Dolayısıyla, hükümet bizleri aptal yerine koyarak, görünürde
“üçüncü” havalimanına ad koyarken, fiiliyatta Atatürk Havalimanı’nın adını
değiştirmiş olmaktadır. İşte bu nedenle, yapılacağı belirtilen isim değişikliğinin
tek gerekçesi, Atatürk’ün adını silmek, hatırasını unutturmaktır.

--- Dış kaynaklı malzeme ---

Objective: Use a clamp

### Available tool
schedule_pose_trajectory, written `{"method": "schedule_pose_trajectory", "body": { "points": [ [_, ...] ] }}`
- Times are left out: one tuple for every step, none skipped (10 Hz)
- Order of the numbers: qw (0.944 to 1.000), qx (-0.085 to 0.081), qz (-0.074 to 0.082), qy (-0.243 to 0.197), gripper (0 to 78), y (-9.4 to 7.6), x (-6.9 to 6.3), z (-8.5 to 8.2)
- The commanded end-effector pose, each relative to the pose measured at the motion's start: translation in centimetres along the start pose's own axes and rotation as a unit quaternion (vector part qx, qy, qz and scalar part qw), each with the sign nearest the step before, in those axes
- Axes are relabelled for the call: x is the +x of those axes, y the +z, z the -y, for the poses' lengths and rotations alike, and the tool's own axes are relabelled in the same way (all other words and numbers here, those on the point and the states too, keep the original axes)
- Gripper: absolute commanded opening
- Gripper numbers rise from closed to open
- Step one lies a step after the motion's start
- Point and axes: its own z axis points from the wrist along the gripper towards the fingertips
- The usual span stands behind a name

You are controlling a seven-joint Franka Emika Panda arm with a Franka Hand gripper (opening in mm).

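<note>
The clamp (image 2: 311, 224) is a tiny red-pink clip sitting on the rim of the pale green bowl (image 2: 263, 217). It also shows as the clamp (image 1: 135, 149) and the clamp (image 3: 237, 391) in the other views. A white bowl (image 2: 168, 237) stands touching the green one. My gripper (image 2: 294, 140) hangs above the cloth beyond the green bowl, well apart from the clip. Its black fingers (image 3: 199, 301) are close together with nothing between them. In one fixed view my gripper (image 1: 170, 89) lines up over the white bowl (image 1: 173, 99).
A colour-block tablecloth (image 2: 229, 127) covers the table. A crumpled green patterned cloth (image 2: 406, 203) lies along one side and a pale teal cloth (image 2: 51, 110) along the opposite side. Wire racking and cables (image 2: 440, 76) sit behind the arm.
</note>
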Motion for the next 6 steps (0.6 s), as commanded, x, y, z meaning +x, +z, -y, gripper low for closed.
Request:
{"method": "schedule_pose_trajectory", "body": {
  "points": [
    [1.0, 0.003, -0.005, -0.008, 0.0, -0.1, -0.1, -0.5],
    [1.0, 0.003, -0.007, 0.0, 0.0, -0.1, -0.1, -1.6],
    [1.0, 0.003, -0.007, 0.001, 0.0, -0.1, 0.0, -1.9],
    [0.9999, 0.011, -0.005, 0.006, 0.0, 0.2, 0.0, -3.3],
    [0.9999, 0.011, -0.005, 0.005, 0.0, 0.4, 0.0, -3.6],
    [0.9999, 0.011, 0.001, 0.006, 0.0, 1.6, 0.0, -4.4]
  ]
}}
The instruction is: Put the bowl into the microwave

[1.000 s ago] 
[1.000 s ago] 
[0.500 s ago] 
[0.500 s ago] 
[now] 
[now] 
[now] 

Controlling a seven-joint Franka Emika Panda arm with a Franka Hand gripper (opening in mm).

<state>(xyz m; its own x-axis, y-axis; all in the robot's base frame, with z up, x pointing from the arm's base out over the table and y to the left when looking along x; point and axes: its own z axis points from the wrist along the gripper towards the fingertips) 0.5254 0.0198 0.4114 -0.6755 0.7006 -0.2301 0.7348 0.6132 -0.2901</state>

Oysa beklenen, havalimanının adının Atatürk olarak dev am
etmesidir. Bu ülkenin kurtarıcısı ve bu Cumhuriyetin kurucusunun adının
havalimanından silinmesi kabul edilemez. Düşünülmesi dahi abestir. Ad
değiştirme niyetinin hükümetin rutin bir icraatı olmadığının herkes
farkındadır. Anımsanacağı üzere, Avrupa Parlamentosu ve TBMM arasındaki Karma
Parlamento Komisyonu’nun eşbaşkanı Andrew Duff 17 Eylül 2005 tarihindeki
konuşmasında Atatürk’ün resimlerini resmi dairelerden indirmemizi talep
etmişti. İzleyen dönemde, dıştan da destek gören uzun vadeli bir planın adım
adım gerçekleştirildiğini görüyoruz. Üniversitelerde “Atatürk İlkeleri ve
İnkılap Tarihi” dersi kaldırıldı, ortaöğretim kurumları yönetmeliğinde “Atatürk
ilkelerine bağlılık” çıkarıldı, AOÇ talan edildi, Bakanlığın Teşkilat
Yasası’nda yapılan değişiklikle MEB görevleri arasında olan “Atatürk inkılap ve
ilkelerine ve anayasada ifadesini bulan Atatürk milliyetçiliğine bağlı” yurttaşlar
yetiştirme ifadeleri kaldırıldı. Ve son olarak, havalimanından adının
kaldırılması planlanıyor.
Tüm siyasi partilere, sivil toplum kuruluşlarına,
üniversitelere, öğrenci ve kadın kuruluşlarına ve mesleki örgütlere çağrıda
bulunuyorum: Sayesinde varlık bulduğumuz Atatürk’ün adının silinmesine karşı
çıkınız. İnşaatın finansmanını üstlenmeyi planlayan bankalar Atatürk’ün adını
ve hatırasını yoketmeye yönelik bu girişime alet olmayı kabul etmeyiniz, bu
ulus ve tarih sizi affetmez. İnşaat ihalesini alan siz, Limak-Kolin-
Cengiz-Mapa-Kalyon Grubu, Atatürk’ü hedef alan bu planın bir parçası olmayı
içinize sindirmeyiniz.
Ulusumuzun ve
insanlığın aziz değerine yapılması amaçlanan bu saygısızlığa karşı durmak
hepimizin görevidir.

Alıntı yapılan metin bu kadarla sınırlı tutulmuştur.